Why Kafka?
Traditional message queues (like RabbitMQ) push messages to consumers and delete them after acknowledgment. Kafka is fundamentally different: it is a Distributed Commit Log. Messages are persisted on disk for days or weeks. Consumers "pull" messages at their own pace, and multiple consumers can independently read the same data.
This design makes Kafka ideal for scenarios where multiple services need to process the same events, or where you need the ability to replay past events (e.g., rebuilding a derived view after a bug fix).
Interactive: The Commit Log
Kafka Pub/Sub Flow
1. Core Concepts
A. Topic
A category of messages (e.g., user-clicks, payments, order-updates). Producers write to topics, and consumers read from topics.
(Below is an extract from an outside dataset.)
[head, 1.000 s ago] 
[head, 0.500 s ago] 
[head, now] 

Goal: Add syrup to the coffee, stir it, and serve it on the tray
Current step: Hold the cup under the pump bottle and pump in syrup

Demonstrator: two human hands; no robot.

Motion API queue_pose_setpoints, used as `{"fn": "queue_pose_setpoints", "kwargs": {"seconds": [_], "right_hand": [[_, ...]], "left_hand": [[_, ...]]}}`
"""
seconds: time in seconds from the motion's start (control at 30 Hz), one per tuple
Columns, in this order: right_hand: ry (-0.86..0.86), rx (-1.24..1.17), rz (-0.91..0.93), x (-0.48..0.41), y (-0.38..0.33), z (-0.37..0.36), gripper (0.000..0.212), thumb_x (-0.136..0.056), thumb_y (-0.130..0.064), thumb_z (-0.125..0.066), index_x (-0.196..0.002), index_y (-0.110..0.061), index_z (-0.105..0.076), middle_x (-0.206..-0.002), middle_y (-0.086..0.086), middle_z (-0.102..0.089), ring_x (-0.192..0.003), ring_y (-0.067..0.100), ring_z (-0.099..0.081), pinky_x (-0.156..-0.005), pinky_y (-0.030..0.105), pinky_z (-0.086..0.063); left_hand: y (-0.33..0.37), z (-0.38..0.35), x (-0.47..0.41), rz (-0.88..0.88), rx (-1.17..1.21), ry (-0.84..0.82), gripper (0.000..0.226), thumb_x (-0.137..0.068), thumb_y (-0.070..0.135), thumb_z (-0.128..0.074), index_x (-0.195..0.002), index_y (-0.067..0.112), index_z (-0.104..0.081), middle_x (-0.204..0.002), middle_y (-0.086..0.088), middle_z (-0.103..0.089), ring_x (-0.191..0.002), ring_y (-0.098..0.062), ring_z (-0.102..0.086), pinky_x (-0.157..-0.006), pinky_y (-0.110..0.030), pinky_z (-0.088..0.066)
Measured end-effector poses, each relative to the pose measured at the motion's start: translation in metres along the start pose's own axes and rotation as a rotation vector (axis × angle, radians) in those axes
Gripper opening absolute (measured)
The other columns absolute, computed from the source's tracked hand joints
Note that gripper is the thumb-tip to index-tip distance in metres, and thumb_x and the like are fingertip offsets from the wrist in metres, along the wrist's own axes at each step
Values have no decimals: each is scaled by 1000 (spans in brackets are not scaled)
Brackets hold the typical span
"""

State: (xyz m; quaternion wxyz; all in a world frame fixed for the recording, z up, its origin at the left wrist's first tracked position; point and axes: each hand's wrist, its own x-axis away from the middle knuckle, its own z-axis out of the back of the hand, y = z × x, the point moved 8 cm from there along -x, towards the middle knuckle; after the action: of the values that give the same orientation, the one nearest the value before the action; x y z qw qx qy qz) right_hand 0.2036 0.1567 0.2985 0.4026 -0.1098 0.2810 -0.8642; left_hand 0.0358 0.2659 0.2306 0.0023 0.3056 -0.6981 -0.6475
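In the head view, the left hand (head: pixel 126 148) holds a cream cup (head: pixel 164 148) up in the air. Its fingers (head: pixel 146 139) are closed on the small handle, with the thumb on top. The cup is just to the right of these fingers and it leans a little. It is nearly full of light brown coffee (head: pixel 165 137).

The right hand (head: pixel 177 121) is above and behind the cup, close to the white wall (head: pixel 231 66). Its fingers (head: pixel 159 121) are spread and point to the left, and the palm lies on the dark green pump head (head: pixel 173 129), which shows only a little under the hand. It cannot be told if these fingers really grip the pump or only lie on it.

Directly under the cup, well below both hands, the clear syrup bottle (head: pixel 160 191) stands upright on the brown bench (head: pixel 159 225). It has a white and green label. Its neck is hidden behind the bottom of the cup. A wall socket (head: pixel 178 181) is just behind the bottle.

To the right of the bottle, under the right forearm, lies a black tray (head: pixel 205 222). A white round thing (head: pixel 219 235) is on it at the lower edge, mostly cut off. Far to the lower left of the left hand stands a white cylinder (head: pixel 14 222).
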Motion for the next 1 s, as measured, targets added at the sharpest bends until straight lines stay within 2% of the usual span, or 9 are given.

- Topics are logical containers. Physically, they are split into Partitions — the actual unit of storage and parallelism.
B. Partition (The Unit of Scalability)
A Topic is divided into ordered, immutable sequences called partitions (P0, P1, P2).
- Ordering: Messages are ordered only within a single partition, not across partitions.
- Parallelism: If you have 3 partitions, you can have up to 3 consumers reading in parallel — one per partition.
- Storage: Each partition is an append-only log stored as segment files on disk.
- Typical sizing: 10-30 partitions per topic for most workloads. High-throughput topics may use 100+.
C. Offset
Every message in a partition gets a sequential ID called an Offset (0, 1, 2, 3...).
- Kafka doesn't delete messages after consumption. Instead, each consumer tracks its own "offset pointer" — how far it has read.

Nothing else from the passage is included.